C-DEBI provides a framework for a large, multi-disciplinary group of scientists to pursue fundamental questions about life deep in the sub-surface environment of Earth. The fundamental science questions of C-DEBI involve exploration and discovery, uncovering the processes that constrain the sub-surface biosphere below the oceans, and implications to the Earth system. What type of life exists in this deep biosphere, how much, and how is it distributed and dispersed? What are the physical-chemical conditions that promote or limit life? What are the important oxidation-reduction processes and are they unique or important to humankind? How does this biosphere influence global energy and material cycles, particularly the carbon cycle? Finally, can we discern how such life evolved in geological settings beneath the ocean floor, and how this might relate to ideas about the origin of life on our planet?

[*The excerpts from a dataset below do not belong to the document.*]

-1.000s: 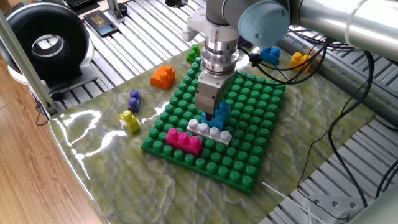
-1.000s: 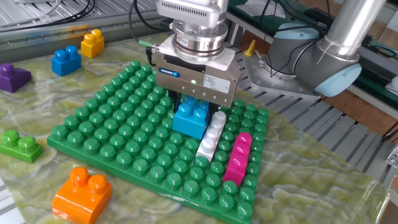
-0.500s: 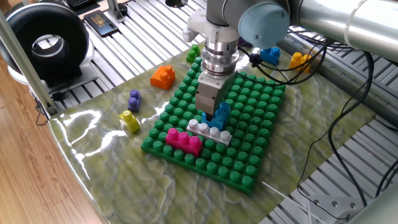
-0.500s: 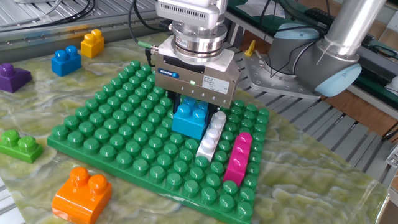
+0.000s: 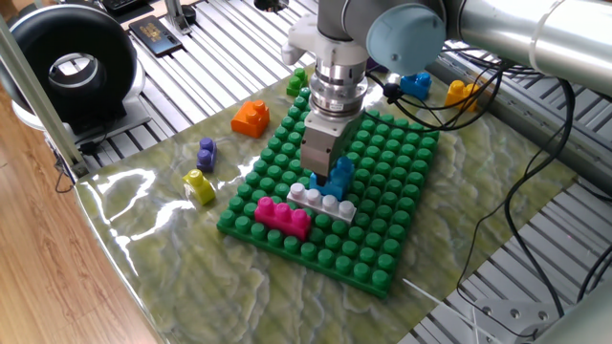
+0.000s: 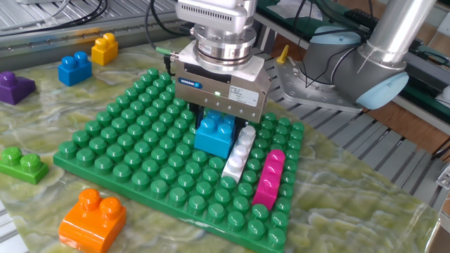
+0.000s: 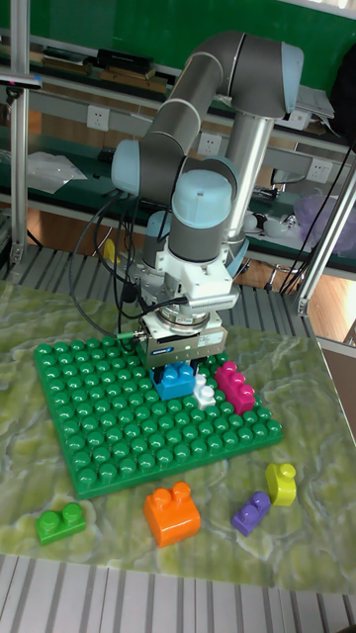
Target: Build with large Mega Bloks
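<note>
A light blue brick (image 6: 214,133) sits studded onto the green baseplate (image 6: 126,161). A white-grey brick (image 6: 238,158) lies right beside it, with a magenta brick (image 6: 268,179) one row further out. My gripper (image 6: 223,121) hangs straight over the light blue brick (image 5: 339,177), its fingers down on either side of it and seemingly parted; the contact is hidden. The tall fixed view shows the same: gripper (image 7: 183,368) over the blue brick (image 7: 176,380), with the white (image 7: 205,391) and magenta (image 7: 235,386) bricks alongside.
Loose bricks lie on the mat around the plate: orange (image 6: 91,216), green (image 6: 21,164), purple (image 6: 14,86), blue (image 6: 74,68), yellow (image 6: 104,48), and another yellow (image 7: 281,484). Cables (image 5: 459,105) trail behind the plate. A black round device (image 5: 72,67) stands off the mat.
The gripper body has crept up a few pixels in the other fixed view. The light blue brick stays seated on the plate. Nothing else moved.
</note>
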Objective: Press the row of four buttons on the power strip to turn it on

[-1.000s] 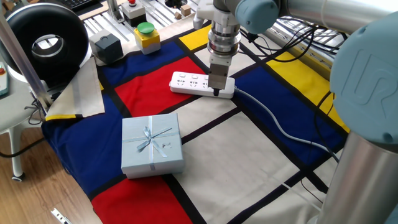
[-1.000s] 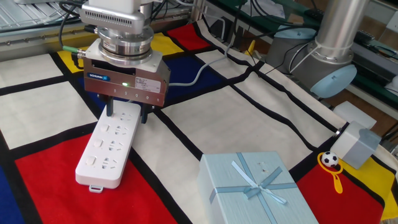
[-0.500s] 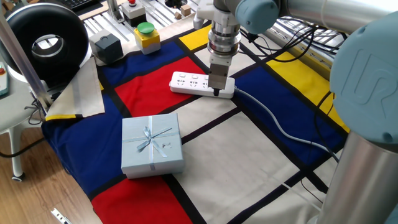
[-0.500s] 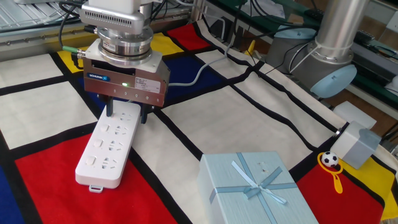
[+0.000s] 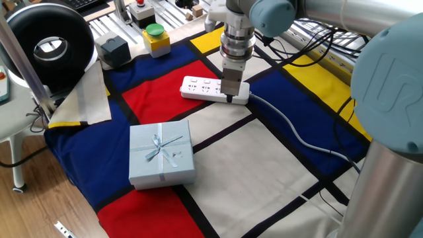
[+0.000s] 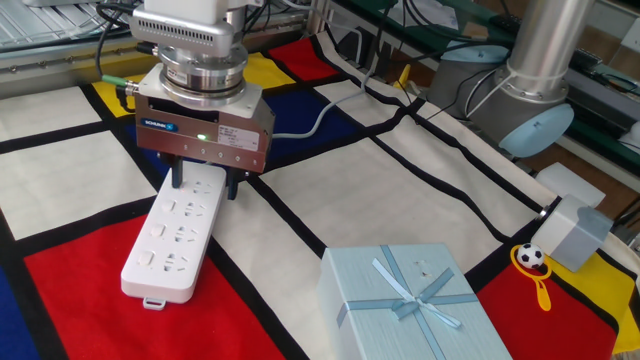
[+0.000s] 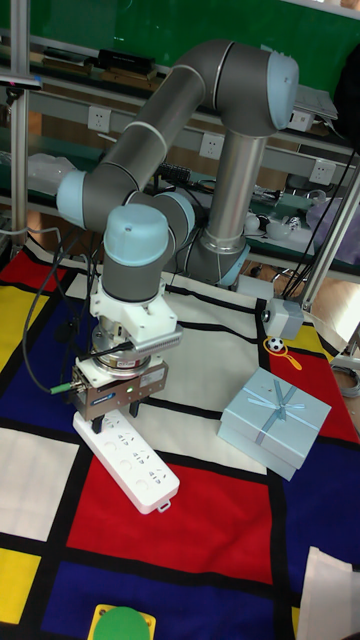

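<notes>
The white power strip [image 5: 206, 87] lies on the checked cloth, its pale grey cable [image 5: 294, 131] trailing to the right. It also shows in the other fixed view as power strip [image 6: 172, 243] and in the tall view as power strip [image 7: 130, 460]. My gripper [image 6: 205, 182] hangs straight down over the strip's cable end. Its two dark fingers [image 6: 177, 176] stand apart, one by each long edge, so it is open. In the first fixed view a fingertip [image 5: 230, 98] sits at the strip's near edge. The four buttons are too small to make out.
A pale blue gift box [image 5: 161, 153] with a ribbon lies near the strip. A yellow box with a green button [image 5: 156, 38], a black box [image 5: 112, 50] and a black ring lamp [image 5: 49, 45] stand at the back left. A grey cube [image 6: 572, 232] and a small football toy [image 6: 530, 257] lie at the cloth's edge.
</notes>
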Tool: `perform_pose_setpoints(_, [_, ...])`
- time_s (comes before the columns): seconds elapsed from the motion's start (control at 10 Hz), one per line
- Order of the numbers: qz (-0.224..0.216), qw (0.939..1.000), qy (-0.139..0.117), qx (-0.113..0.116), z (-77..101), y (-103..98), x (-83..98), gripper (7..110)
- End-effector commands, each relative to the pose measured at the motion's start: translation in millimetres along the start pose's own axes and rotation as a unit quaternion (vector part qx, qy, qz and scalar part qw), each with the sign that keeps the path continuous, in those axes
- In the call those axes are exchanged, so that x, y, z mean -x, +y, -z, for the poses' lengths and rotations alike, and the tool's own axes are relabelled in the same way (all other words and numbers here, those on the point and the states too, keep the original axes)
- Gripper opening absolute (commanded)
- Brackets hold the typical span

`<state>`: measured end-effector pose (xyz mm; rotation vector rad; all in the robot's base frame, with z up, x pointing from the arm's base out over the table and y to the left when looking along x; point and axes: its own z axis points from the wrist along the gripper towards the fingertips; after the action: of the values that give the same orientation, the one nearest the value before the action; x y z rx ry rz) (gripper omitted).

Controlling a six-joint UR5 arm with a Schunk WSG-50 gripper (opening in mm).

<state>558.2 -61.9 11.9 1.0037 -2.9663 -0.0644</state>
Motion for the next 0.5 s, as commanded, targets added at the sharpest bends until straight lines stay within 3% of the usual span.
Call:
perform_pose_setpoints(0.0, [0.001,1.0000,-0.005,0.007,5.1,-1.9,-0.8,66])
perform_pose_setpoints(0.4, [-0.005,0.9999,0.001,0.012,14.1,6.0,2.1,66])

C-DEBI's scientific goals are pursued with a combination of approaches:
(1) coordinate, integrate, support, and extend the research associated with four major programs—Juan de Fuca Ridge flank (JdF), South Pacific Gyre (SPG), North Pond (NP), and Dorado Outcrop (DO)—and other field sites;
(2) make substantial investments of resources to support field, laboratory, analytical, and modeling studies of the deep subseafloor ecosystems;
(3) facilitate and encourage synthesis and thematic understanding of submarine microbiological processes, through funding of scientific and technical activities, coordination and hosting of meetings and workshops, and support of (mostly junior) researchers and graduate students; and
(4) entrain, educate, inspire, and mentor an interdisciplinary community of researchers and educators, with an emphasis on undergraduate and graduate students and early-career scientists.

Note: Katrina Edwards was a former PI of C-DEBI; James Cowen is a former co-PI.

Data Management:
C-DEBI is committed to ensuring all the data generated are publically available and deposited in a data repository for long-term storage as stated in their Data Management Plan (PDF) and in compliance with the NSF Ocean Sciences Sample and Data Policy. The data types and products resulting from C-DEBI-supported research include a wide variety of geophysical, geological, geochemical, and biological information, in addition to education and outreach materials, technical documents, and samples. All data and information generated by C-DEBI-supported research projects are required to be made publically available either following publication of research results or within two (2) years of data generation.

To ensure preservation and dissemination of the diverse data-types generated, C-DEBI researchers are working with BCO-DMO Data Managers make data publicly available online. The partnership with BCO-DMO helps ensure that the C-DEBI data are discoverable and available for reuse. Some C-DEBI data is better served by specialized repositories (NCBI's GenBank for sequence data, for example) and, in those cases, BCO-DMO provides dataset documentation (metadata) that includes links to those external repositories.